__RECORDS TO USE__
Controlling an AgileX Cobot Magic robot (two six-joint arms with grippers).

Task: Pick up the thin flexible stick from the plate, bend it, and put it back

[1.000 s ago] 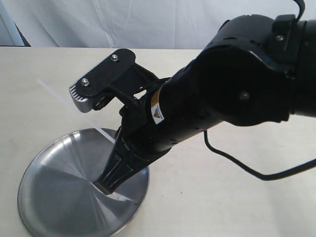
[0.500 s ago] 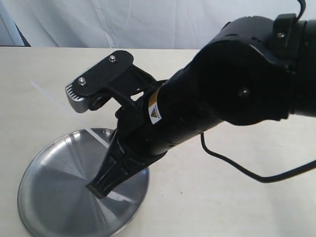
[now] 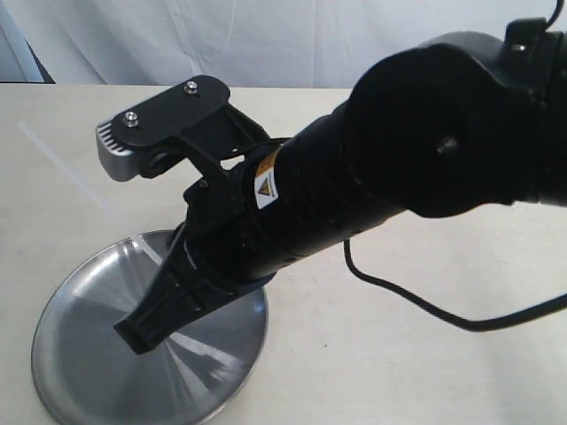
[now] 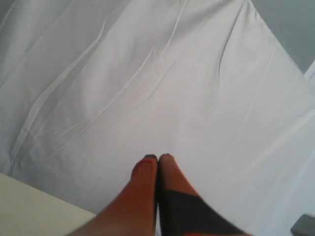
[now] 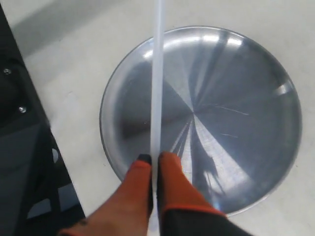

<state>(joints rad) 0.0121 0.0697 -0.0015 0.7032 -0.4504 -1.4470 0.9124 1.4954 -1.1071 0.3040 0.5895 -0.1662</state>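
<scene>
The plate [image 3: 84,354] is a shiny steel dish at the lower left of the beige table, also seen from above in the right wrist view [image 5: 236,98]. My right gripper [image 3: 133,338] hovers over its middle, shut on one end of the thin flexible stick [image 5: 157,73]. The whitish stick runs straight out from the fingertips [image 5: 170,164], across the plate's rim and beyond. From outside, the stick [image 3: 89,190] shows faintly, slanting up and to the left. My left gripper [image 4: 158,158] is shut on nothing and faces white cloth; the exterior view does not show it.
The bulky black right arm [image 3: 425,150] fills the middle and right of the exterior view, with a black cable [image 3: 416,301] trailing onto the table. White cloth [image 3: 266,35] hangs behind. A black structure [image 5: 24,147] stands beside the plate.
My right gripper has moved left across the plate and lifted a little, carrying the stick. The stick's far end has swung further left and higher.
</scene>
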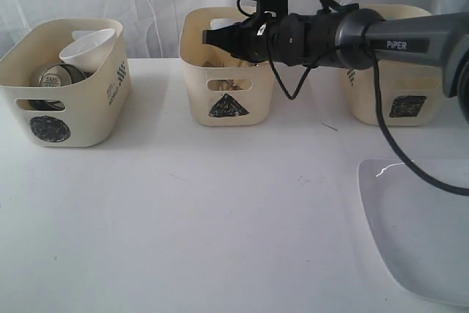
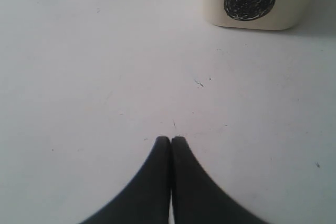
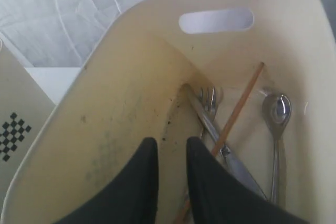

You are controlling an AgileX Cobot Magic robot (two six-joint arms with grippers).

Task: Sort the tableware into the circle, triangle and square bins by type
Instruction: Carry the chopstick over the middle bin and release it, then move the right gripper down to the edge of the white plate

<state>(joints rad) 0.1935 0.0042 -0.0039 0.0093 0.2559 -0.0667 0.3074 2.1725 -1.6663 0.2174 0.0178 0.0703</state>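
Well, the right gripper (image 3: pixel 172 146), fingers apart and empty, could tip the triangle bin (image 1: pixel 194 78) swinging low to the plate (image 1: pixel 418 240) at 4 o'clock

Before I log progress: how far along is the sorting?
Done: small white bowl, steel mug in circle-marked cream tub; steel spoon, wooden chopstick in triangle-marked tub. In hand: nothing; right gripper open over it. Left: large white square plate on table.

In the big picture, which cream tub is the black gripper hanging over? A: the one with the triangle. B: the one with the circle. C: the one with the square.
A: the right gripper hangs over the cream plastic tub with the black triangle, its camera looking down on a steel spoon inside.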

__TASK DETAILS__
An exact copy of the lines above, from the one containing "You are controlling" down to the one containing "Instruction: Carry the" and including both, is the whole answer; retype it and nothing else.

__ANSWER TO THE EXERCISE__
You are controlling an AgileX Cobot Magic robot (two six-joint arms with grippers).

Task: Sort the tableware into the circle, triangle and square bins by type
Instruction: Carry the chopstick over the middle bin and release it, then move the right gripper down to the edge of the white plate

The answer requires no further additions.